The definition of capacity in s.9(4) is also confusing:

For the purposes of this Act a person has capacity to make a request for end of life assistance if that person is not suffering from any mental disorder which might affect the making of such a request and is capable of⎯

(a) making a decision to request such assistance;

(b) communicating such a decision;

(c) understanding such a decision; and

(d) retaining the memory of such a decision,

but a person is not to be regarded as lacking capacity by reason only of a lack or deficiency in a faculty of communication if that lack or deficiency can be made good by human or mechanical aid (whether of an interpretative nature or otherwise).
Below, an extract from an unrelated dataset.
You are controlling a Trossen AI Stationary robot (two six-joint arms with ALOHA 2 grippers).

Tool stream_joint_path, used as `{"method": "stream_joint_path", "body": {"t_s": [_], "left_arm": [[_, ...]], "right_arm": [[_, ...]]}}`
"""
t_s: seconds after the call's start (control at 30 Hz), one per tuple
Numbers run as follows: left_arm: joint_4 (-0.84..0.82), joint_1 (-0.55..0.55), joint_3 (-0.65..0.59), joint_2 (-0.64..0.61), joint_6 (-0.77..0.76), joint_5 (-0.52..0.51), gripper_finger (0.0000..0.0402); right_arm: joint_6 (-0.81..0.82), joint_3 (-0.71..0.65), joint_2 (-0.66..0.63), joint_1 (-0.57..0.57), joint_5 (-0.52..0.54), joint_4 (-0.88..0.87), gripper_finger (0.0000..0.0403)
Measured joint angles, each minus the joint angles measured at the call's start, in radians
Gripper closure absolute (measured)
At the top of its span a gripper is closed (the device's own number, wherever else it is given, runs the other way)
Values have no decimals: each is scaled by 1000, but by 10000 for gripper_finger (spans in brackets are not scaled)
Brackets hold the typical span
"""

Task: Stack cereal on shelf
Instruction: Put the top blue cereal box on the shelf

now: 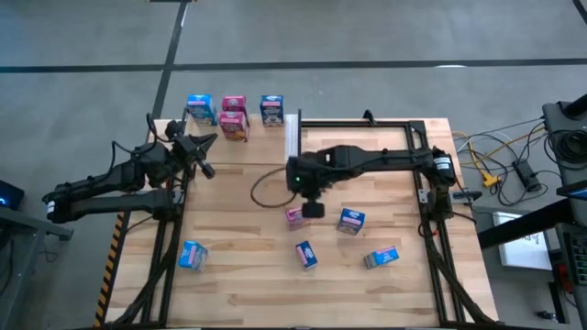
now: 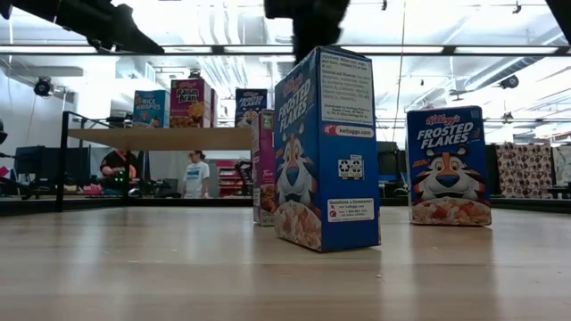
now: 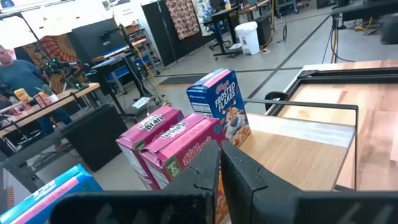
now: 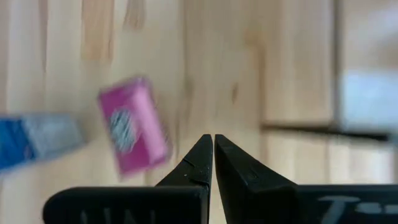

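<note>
High view shows 9 cereal boxes in 2 groups. At the far edge of the table, 4 stand in a row on the pale shelf (image 1: pixel 266 137): a blue box (image 1: pixel 200 109), 2 pink boxes (image 1: pixel 234 116) together, and another blue box (image 1: pixel 271 109) nearest the white strip. On the plank tabletop (image 1: pixel 238 238) sit 5 more: a pink box (image 1: pixel 294 216) just beside the right gripper (image 1: pixel 313 209), a blue box (image 1: pixel 350 221) near it, a blue one (image 1: pixel 305 255) nearer the front, a blue one lying on its side (image 1: pixel 382 258) toward the right, and a blue one (image 1: pixel 192 256) well apart at the left front.

Right gripper hangs over the middle of the table with its fingers (image 4: pixel 193 165) pressed together, holding nothing; the pink box (image 4: pixel 132 124) lies on the wood beside them.

Left gripper (image 1: pixel 204 152) hovers near the shelf row, fingers (image 3: pixel 202 171) closed and empty, facing the 2 pink boxes (image 3: pixel 171 146) and a blue box (image 3: pixel 221 102).
</note>
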Motion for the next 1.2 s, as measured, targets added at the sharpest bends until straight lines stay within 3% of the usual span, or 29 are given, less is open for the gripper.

The individual must not be suffering from any mental disorder which might affect the making of a request! What if the psychiatrist is of the view that the individual is suffering from depression but that although this might affect the making of a request, it has not in fact done so? Surely it should be sufficient for the individual to meet the cognitive tests for capacity? This indeed is the approach taken in the Adults with Incapacity (Scotland) Act 2000, s.1(6), on which this provision is based:

“incapable” means incapable of—

(a) acting; or

(b) making decisions; or

(c) communicating decisions; or

(d) understanding decisions; or

(e) retaining the memory of decisions,

as mentioned in any provision of this Act, by reason of mental disorder or of inability to communicate because of physical disability; but a person shall not fall within this definition by reason only of a lack or deficiency in a faculty of communication if that lack or deficiency can be made good by human or mechanical aid (whether of an interpretative nature or otherwise)

It is also the approach taken in the Mental Capacity Act 2005, ss.2, 3, according to which a person can only be found incompetent if an “impairment of, or a disturbance in the functioning of, the mind or brain” (which could be caused by a mental disorder, a mental illness, learning difficulties etc.; see Mental Capacity Act Code of Practice, [4.11]) causes the person to be unable to make a decision, that is, to be unable to meet the cognitive tests for capacity.